Controlling a Peltier

Danko

Joined Nov 22, 2017
1,361
I want to control a peltier (tec1-12706) using arduino uno pwm pins. The voltage across its terminals is 12v when pwm is 255 and it is 0 when pwm is 0. What circuit can be used to do so?
"Using PWM without smoothing causes increased I2R losses in the Peltier element that reduces the available cooling and efficiency."
https://electronics.stackexchange.com/questions/515425/optimise-peltier-cooling-system-pwm-or-not

It should be minimum ripple, no phase control, no PWM:
https://www.meerstetter.ch/customer-center/compendium/71-peltier-element-efficiency

Recommendations of the manufacturers
Manufacturers of Peltier elements suggest using direct current and limiting current ripple for the regulation of the output current. They explicitly advise against the usage of direct PWM control of Peltier elements:
  • Ferrotec: "However we recommend limiting power supply ripple to a maximum of 10 percent with a preferred value being <5%."
  • RMT: "TEC [Peltier elements] controlled by PWM operates less effectively than at DC current. The PWM control is always less effective than TEC operation at the same average DC current and power consumption."
  • Marlow: "Thermoelectric coolers require smooth DC current for optimum operation. A ripple factor of less than 10% will result in less than 1% degradation in ∆T. [...] Marlow does not recommend an ON/OFF control."
 

crutschow

Joined Mar 14, 2008
30,102
As noted from Danko's comment, to use PWM control of the Peltier current with maximum efficiency, you will need a smoothing inductor in series with the Peltier.

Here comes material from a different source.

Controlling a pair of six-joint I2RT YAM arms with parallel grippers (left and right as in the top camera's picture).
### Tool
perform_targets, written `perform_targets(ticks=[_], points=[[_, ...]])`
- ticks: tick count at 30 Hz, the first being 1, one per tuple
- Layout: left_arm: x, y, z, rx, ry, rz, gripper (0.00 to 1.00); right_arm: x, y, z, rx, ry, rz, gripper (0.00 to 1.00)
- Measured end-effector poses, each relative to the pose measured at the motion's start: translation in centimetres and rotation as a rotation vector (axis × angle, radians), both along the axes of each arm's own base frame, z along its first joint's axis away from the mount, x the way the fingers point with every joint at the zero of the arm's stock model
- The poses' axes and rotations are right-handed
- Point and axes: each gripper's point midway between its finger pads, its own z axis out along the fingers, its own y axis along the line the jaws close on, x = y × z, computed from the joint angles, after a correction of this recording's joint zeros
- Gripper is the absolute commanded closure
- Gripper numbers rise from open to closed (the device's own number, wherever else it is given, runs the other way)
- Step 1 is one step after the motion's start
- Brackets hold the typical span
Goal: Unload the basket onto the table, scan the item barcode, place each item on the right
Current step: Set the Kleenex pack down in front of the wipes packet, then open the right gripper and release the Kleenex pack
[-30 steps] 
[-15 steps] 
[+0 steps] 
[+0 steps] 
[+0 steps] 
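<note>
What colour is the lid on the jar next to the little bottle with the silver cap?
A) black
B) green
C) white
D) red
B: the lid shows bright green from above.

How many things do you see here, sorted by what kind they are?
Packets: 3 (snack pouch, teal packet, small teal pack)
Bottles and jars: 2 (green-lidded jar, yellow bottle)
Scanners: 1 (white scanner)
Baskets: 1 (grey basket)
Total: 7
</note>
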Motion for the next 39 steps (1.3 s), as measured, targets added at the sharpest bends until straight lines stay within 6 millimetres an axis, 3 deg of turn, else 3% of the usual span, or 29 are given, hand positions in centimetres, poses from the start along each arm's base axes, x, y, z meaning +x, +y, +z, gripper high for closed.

The PWM signal could control a power MOSFET in series with the inductor/Peltier to regulate the Peltier current.

As an alternate, If you average the PWM signal to give linear control, the MOSFET will dissipate up to 18W (at 1/2 power of 6V, 3A to the Peltier).
 

crutschow

Joined Mar 14, 2008
30,102
Does the circuit shown is going to work?
Not sure since it doesn't show a schematic, and I don't work from a picture of a breadboard.
But it apparently uses just a MOSFET with the PWM input to control the Peltier current, and that will be less efficient than what I proposed using an inductor.
Depends upon how much you are concerned about efficiency.
 

crutschow

Joined Mar 14, 2008
30,102
I have tested the circuit practically, I got a maximum voltage of 8v instead of 12v as I want. What could be the issue?
Can't tell without a schematic, and I'm not clairvoyant, so please post one of what you did.
I do not have any kind of inductors, but I can make a RC filter instead, I am just worried about impedance I don't want to use many resistors and capacitors
No, you can't use resistors and capacitors in place of an inductor for that purpose here.
Does averaging the PWM signal = passing it through a low pass filter?
Yes, but that will give high dissipation in the MOSFET as I noted.
 

Danko

Joined Nov 22, 2017
1,361
Could you please explain in brief the role of each component, i.e. why did you use zener dioded? Why this MOSFET specifically, can I replace it with IRF540N, because I don't have this one? What happens when using the PWM frequency of arduino which is much less than the used frequency here.
Diodes are not Zener, but Schottky. Two diodes in one package. Low V forward, low dissipation. They provide continuous current through Peltier between PWM pulses.
IRF540 has R_ds_ON = 0.04 Ω, dissipates max 545 mW in this circuit. AON6560 has R_ds_ON = 0.00068 Ω, dissipates max 210 mW.
Low frequency PWM required coil with bigger inductance, which is more expensive and has higher resistance, so it dissipates more energy.

Question:
Could you please explain in brief the role of each component on Arduino board? ;)
 

crutschow

Joined Mar 14, 2008
30,102
I just need to mention that this design is not my own one, I have just used the design I mentioned before. This desgin uses pwm of arduino directly, which has an amplitude of 5v.
As I stated, that MOSFET needs a 10V gate voltage to fully turn on.
Using 5V may be the reason the measured voltage across the Peltier was only 7.85V.

You either need to increase the gate voltage, or use a logic-level type MOSFET (max Vgs(th) <2V) which will be fully turned on with a 5V gate voltage.
 

Danko

Joined Nov 22, 2017
1,361
For your design, as you said using a coil of bigger inductance will have a higher resistance, and dissipates more energy. This was expected, but I am mentioning at the beginning that I want to control it with arduino, and it cannot output a frequency of 31k!
For the transistor, unfortunately I don't have the AON65650 one so I have replace it with IRF540 while the energy dissipation will be greater, but think about compensating this energy dissipation.
Did you saw this link in my post #13, about Arduino"s PWM frequency changes?